Qualifié de « tueur en série » par l'avocat d'une victime, un pharmacien de Kansas City, Robert Ray Courtney, a acheté des médicaments contre le cancer à l'étranger et a dilué 98 000 ordonnances pour tripler ses profits. Tandis qu'il amassait 19 millions en 10 ans, 4200 patients de 400 médecins ont reçu des doses de chimiothérapie insuffisantes.

Quelque 450 victimes l'ont poursuivi. En 2002, un jury a accordé 2,2 milliards à l'une d'elles, Georgia Hayes, atteinte du cancer des ovaires.

Eli Lilly et Bristol-Myers Squibb ont parallèlement réglé à l'amiable un différend avec 350 patients lésés.

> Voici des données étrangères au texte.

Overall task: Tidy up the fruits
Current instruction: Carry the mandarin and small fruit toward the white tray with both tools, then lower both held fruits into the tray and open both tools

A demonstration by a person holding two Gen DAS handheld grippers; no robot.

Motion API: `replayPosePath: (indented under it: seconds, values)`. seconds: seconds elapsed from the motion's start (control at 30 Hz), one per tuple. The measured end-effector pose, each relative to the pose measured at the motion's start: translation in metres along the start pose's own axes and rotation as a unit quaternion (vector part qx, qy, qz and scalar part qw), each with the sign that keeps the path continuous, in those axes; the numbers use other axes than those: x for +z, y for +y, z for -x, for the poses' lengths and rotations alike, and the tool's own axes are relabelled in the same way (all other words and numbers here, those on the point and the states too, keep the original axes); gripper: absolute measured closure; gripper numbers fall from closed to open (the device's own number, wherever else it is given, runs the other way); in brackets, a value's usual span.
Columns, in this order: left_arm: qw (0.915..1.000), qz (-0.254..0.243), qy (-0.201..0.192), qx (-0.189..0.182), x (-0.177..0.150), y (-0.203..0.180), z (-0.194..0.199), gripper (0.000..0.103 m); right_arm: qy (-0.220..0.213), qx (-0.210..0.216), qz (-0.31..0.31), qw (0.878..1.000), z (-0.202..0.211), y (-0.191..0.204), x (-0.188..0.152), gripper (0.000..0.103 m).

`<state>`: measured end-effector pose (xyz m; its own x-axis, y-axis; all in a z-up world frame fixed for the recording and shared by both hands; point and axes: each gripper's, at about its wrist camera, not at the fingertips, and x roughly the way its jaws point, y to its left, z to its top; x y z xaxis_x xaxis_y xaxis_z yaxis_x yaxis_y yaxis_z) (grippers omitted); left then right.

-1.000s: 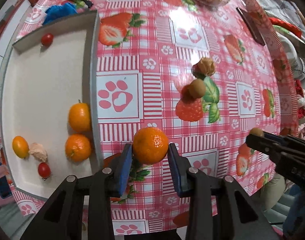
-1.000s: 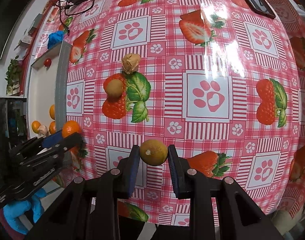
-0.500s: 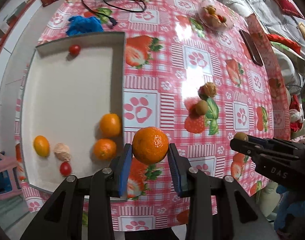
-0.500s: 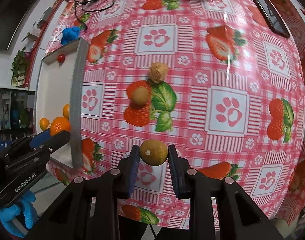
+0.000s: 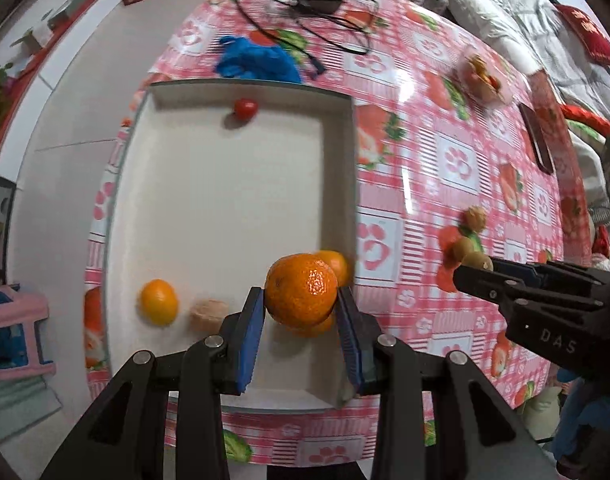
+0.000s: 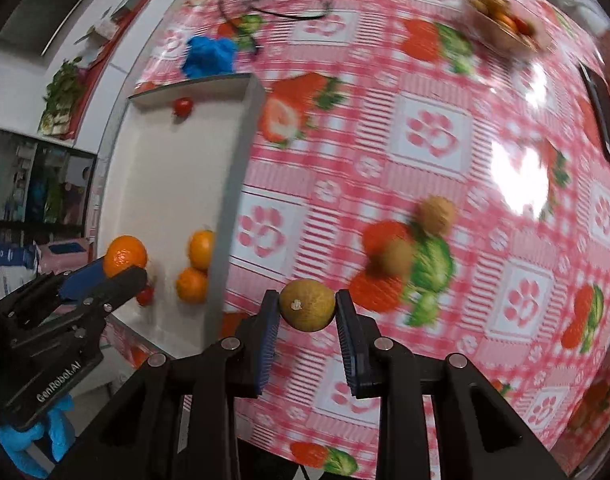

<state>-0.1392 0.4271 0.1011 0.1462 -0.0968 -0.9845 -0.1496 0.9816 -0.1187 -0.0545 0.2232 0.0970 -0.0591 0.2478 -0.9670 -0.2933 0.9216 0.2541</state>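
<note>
My left gripper is shut on an orange mandarin and holds it above the near right part of the white tray. The tray holds two more mandarins, a small orange fruit, a pale walnut-like piece and two cherry tomatoes. My right gripper is shut on a yellow-brown round fruit above the tablecloth, right of the tray. A brown kiwi and a walnut lie on the cloth.
The round table has a pink strawberry-and-paw cloth. A blue cloth and black cables lie behind the tray. A glass bowl of fruit and a dark phone sit at the far right.
My left gripper carried the mandarin leftward from over the tablecloth to over the tray. My right gripper moved left toward the tray with its fruit still held.
</note>
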Motion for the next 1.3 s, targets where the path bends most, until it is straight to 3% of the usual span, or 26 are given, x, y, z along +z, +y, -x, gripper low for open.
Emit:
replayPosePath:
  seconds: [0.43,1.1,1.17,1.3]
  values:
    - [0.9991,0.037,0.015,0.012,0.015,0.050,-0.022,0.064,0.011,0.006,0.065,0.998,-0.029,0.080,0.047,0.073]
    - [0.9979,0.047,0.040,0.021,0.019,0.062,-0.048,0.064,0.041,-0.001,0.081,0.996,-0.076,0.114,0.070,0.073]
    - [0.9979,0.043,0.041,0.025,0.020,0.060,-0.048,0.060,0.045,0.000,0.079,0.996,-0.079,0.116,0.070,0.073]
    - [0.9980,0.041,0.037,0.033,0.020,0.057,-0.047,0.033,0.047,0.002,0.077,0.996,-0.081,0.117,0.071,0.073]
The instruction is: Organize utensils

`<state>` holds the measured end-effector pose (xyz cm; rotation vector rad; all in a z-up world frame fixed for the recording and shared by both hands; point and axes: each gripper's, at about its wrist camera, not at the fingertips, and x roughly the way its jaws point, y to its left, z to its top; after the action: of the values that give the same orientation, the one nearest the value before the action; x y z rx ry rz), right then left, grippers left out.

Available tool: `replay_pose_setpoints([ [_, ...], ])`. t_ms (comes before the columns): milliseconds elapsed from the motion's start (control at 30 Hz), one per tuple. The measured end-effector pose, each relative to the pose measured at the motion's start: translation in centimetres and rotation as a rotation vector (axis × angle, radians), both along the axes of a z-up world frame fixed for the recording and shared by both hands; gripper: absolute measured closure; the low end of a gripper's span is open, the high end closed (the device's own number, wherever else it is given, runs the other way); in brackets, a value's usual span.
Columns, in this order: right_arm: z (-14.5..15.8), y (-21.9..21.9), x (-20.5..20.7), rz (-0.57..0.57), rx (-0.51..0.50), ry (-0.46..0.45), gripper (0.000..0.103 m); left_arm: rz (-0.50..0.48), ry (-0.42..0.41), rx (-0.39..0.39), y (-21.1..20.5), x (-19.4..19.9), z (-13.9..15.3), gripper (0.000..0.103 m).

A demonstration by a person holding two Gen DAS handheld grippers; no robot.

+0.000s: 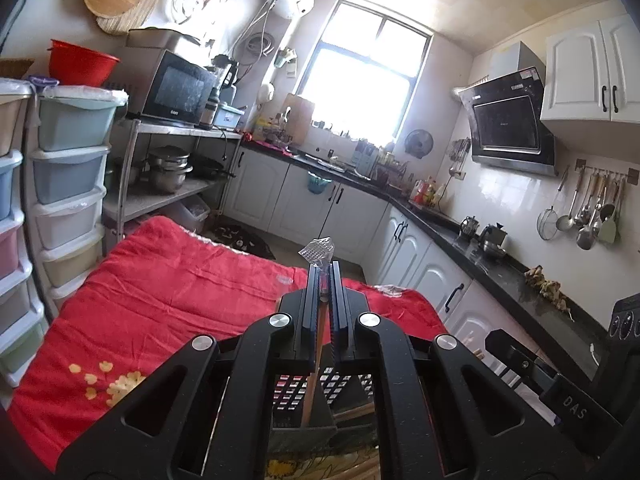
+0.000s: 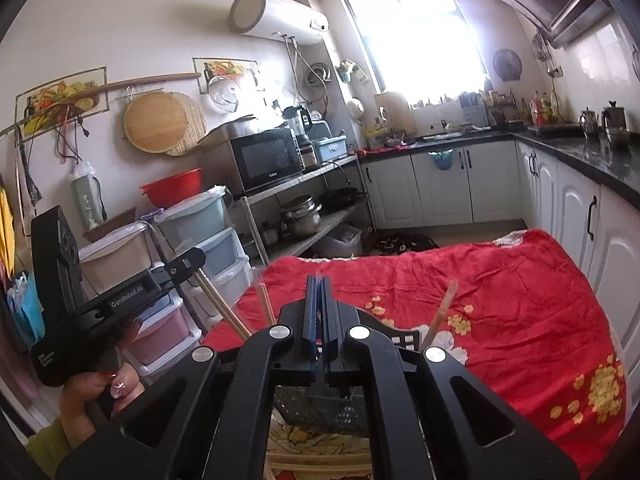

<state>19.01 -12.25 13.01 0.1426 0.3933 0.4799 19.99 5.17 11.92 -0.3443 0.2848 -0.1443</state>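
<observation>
My left gripper [image 1: 325,280] is shut on a chopstick [image 1: 312,384] whose clear faceted top [image 1: 317,253] sticks up above the fingertips; its wooden shaft runs down into a black perforated utensil basket [image 1: 304,432] right below. My right gripper [image 2: 319,292] is shut with its jaws together, nothing visibly between them. It hovers over the same basket [image 2: 320,412], where several chopsticks [image 2: 438,320] stand. The left gripper's body [image 2: 116,300] shows at the left of the right wrist view with a chopstick [image 2: 220,304] below it.
A red flowered cloth [image 2: 520,300] covers the table. Plastic drawer stacks [image 1: 68,176] stand to the left, a metal shelf with a microwave [image 2: 268,160] and pots beyond. White cabinets and a black countertop [image 1: 500,268] run along the right.
</observation>
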Motion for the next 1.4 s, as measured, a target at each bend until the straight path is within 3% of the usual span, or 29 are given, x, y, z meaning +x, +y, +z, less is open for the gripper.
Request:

Un représentant de la première société avait en effet remarqué que Courtney vendait trois fois plus de doses qu'il n'en achetait, et n'a pas alerté le FBI. C'est une infirmière qui s'en est chargée en l'entendant en parler.

En condamnant Courtney à 30 ans de prison et 10,5 millions d'amende, après avoir entendu des dizaines de témoins anéantis, le juge a déclaré : «Vos crimes choquent la conscience civilisée.»

VIH/SIDA

> Argent facile (2012)

Deux pharmaciens new-yorkais, Glenn Schabel et Ira Gross, ont été arrêtés pour avoir vendu de faux médicaments contre le VIH, les avoir revendus à des patients pendant quatre ans et avoir fait de fausses factures pour réclamer le plein tarif au système de santé. Valeur totale des ventes :  274 millions. La poursuite affirme qu'« ils se sont attaqués aux plus vulnérables de tous les patients dans le seul but de faire de l'argent facile ».

> Avec de l'essence (2011)

Un New-Yorkais a été condamné à six mois de prison parce qu'il s'est servi d'essence à briquet pour décoller les étiquettes de pseudo médicaments contre le VIH valant plus de 2 millions. Alertée par les voisins, surpris de l'odeur étrange émanant de son appartement, la police a découvert des fioles empilées jusqu'au plafond.

> En Californie (2001)

Du faux Serostim, un injectable qui ralentit la perte musculaire, a été découvert dans deux pharmacies californiennes.

AUTRES MALADIES

> Insuffisance rénale (2012)

Au Tennessee, le pharmacien Robert Harshbarger junior a vendu pendant cinq ans, à des centres de dialyse, une solution injectable de fer achetée à rabais à des firmes chinoises de produits chimiques (et non pharmaceutiques). Il voulait accroître ses profits.

> Cholestérol (2005)

Au Missouri, les dirigeants du distributeur Albers Medical ont été poursuivis pour avoir vendu du faux Lipitor aux pharmacies. Ils avaient payé pour le faire réemballer et 18 millions de comprimés ont dû être rappelés.

> Schizophrénie (2003)

Des comprimés de Zyprexa ont été remplacés par des aspirines dans quatre États.